# Linear Algebra

**(C) 2018 by [Damir Cavar](http://damir.cavar.me/)**

**Version:** 1.0, January 2018

**License:** [Creative Commons Attribution-ShareAlike 4.0 International License](https://creativecommons.org/licenses/by-sa/4.0/) ([CA BY-SA 4.0](https://creativecommons.org/licenses/by-sa/4.0/))

This is a tutorial related to the L665 course on Machine Learning for NLP, Fall 2018 at Indiana University.

The following material is based on *Linear Algebra Review and Reference* by Zico Kolter (updated by Chuong Do) from September 30, 2015. See also James E. Gentle (2017) [Matrix Algebra: Theory, Computations and Applications in Statistics](http://www.springer.com/us/book/9780387708720). Second edition. Springer. Another good resource is Philip N. Klein (2013) [Coding the Matrix: Linear Algebra through Applications to Computer Science](http://codingthematrix.com/), Newtonian Press.
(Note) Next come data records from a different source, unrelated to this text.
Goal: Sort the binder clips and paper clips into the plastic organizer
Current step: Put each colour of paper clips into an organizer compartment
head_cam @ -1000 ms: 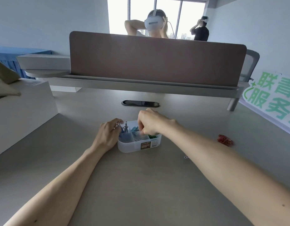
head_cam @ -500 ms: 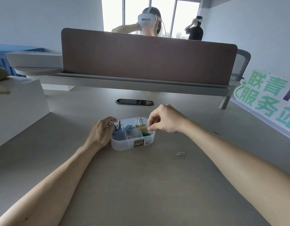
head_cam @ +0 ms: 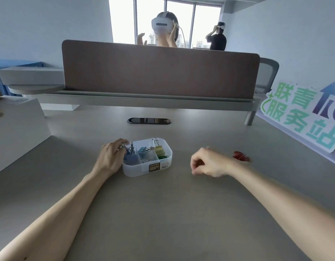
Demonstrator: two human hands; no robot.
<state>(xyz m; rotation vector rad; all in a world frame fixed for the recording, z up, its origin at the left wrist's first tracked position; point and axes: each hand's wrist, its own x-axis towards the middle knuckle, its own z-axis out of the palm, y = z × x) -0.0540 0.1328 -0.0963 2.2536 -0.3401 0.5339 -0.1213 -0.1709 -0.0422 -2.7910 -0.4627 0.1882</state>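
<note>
A clear plastic organizer (head_cam: 144, 169) with several compartments stands on the grey desk. Blue binder clips (head_cam: 131, 157) fill its left section, a yellow-green binder clip (head_cam: 159, 150) and green paper clips (head_cam: 163, 157) its right. My left hand (head_cam: 111, 159) grips the organizer's left rim, fingers curled over the edge. My right hand (head_cam: 208, 162) hovers low over the desk to the right of the organizer, fingers curled and pinched downward; whatever lies beneath them is hidden. A small pile of red paper clips (head_cam: 241, 157) lies just beyond my right wrist.
A brown divider panel (head_cam: 161, 72) closes off the desk's far side, with a black cable slot (head_cam: 149, 120) in front of it. A white box (head_cam: 16, 125) stands at the left. A green-lettered sign (head_cam: 302, 119) leans at the right. Two people wearing headsets are behind the divider.
My right hand has left the organizer and moved right and down toward the desk, covering the spot where a single loose paper clip lay. My left hand has stayed on the organizer.
</note>
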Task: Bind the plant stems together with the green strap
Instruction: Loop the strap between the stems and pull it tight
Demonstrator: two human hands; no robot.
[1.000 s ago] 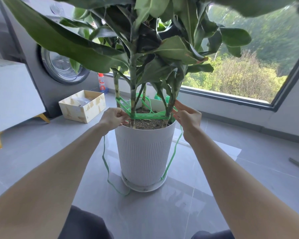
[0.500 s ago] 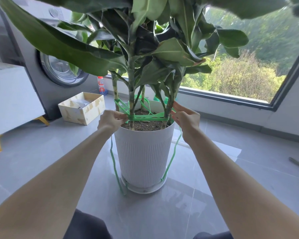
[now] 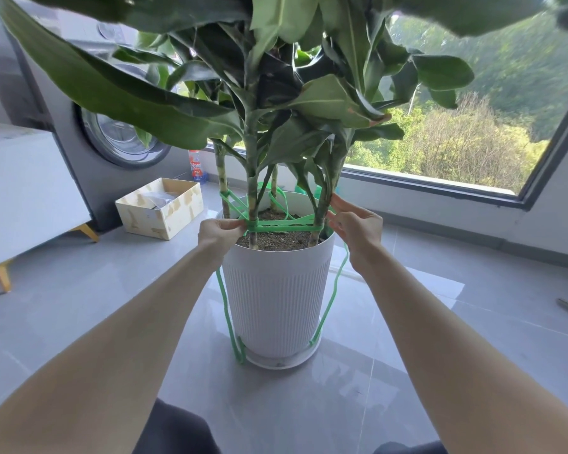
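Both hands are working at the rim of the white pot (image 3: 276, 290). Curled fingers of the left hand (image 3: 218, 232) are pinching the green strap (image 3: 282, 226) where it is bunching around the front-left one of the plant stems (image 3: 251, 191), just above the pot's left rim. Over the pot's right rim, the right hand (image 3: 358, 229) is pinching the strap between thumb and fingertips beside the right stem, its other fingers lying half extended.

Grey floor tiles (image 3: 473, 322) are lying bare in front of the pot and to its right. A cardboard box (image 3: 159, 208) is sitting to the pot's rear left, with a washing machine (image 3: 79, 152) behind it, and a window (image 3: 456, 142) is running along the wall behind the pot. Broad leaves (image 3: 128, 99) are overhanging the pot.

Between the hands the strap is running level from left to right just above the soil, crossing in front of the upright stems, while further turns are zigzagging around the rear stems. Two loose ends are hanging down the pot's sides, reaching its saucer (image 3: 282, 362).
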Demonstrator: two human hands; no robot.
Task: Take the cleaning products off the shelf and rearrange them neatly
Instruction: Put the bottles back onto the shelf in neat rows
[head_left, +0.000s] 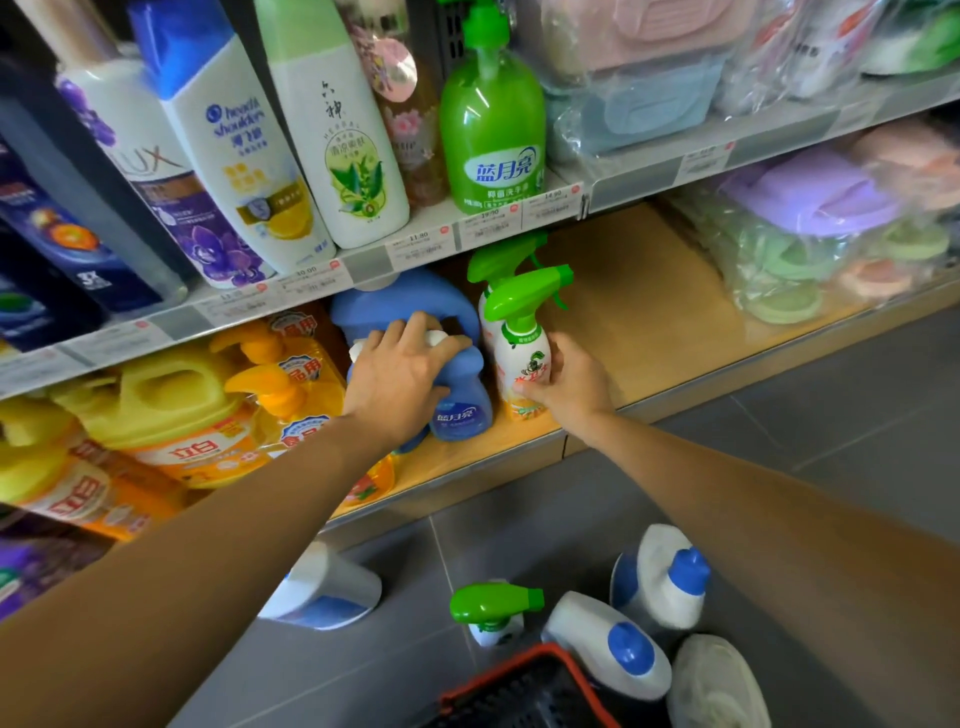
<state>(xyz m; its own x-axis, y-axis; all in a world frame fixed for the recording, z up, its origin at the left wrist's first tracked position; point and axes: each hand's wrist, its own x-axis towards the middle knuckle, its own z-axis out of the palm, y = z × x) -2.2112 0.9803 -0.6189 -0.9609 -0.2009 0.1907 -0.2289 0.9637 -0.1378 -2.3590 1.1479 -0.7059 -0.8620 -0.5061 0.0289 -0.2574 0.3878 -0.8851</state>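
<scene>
On the lower wooden shelf (649, 312) my left hand (400, 374) grips the top of a blue detergent jug (462, 410), fingers curled over its white cap. Just to its right my right hand (569, 382) holds a white spray bottle with a green trigger (522, 332) by its lower body. A second green-trigger spray bottle (501, 257) stands right behind it. On the grey floor below stand another green-trigger spray bottle (493, 605) and several white bottles with blue caps (613, 639).
Yellow and orange detergent jugs (171, 415) fill the lower shelf to the left. Shampoo and soap bottles (332, 135) line the upper shelf. Bagged slippers (810, 234) lie at the right. A black basket with an orange rim (524, 691) sits at the bottom edge.
</scene>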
# Basic Concepts and Notation

The following system of equations:

$\begin{equation}
\begin{split}
4 x_1 - 5 x_2 & = -13 \\
 -2x_1 + 3 x_2 & = 9
\end{split}
\end{equation}$

We are looking for a unique solution for the two variables $x_1$ and $x_2$.  The system can be described as:

$Ax = b$

as matrices:

$A = \begin{bmatrix}
       4  & -5 \\[0.3em]
       -2 &  3 
     \end{bmatrix},\ 
 b = \begin{bmatrix}
       -13 \\[0.3em]
       9 
     \end{bmatrix}$ .

A **scalar** is an element in a vector, containing a real number **value**. In a vector space model or a vector mapping of (symbolic, qualitative, or quantitative) properties the scalar holds the concrete value or property of a variable.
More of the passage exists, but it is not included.